Each line of the listing that holds "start" counts once; report how many there are, and nothing more.
*** Supplied material
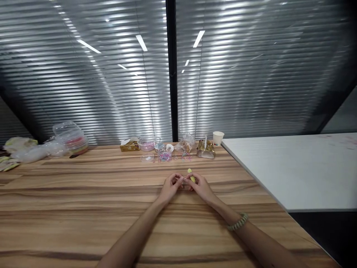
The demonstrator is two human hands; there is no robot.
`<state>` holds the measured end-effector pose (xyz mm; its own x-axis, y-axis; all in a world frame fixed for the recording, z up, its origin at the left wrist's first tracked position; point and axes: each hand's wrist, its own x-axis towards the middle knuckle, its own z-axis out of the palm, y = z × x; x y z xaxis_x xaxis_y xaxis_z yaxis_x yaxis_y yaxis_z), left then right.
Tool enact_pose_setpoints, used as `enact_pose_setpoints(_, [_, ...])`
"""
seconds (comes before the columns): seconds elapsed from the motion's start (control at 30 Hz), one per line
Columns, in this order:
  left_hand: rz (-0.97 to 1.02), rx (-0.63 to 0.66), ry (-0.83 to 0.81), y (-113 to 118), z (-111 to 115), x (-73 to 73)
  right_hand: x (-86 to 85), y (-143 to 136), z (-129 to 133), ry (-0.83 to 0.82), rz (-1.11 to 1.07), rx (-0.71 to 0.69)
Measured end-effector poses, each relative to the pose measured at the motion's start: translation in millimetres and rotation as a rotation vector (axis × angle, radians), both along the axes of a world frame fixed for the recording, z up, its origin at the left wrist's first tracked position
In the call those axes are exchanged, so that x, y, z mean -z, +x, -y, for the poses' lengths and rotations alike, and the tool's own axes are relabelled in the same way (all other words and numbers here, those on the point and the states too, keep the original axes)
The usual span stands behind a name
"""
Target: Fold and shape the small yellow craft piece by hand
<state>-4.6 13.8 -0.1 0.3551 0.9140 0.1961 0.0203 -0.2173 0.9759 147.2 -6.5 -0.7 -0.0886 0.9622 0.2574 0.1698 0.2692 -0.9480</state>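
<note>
1. As your forearms reach in over the wood-grain table (83, 193), your two hands nearly meet, well in from its far edge.
2. Your left hand (169, 187) has thumb and forefinger pinched together on a small pale-pink piece (184, 179), too small to identify, lying between your two sets of fingertips.
3. Your right hand (202, 188) is curled round a slim yellow object (192, 175), its rounded end pointing away from you; you cannot tell whether its fingertips also grip the pink piece.
4. On your right forearm sits a beaded bracelet (238, 222).
5. Beyond your hands, you have a clear tub of pink and purple bits (165, 156), with a round clear lid (147, 158) just to its left.
6. Farther along that back row, you have a gold carton (129, 145) on the left, a crumpled clear bag (187, 142) near the middle, then a gold tissue pack (205, 152) and a white paper cup (218, 138) on the right.
</note>
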Motion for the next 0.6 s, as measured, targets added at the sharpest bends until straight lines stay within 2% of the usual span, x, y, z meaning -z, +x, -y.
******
* Expected answer: 2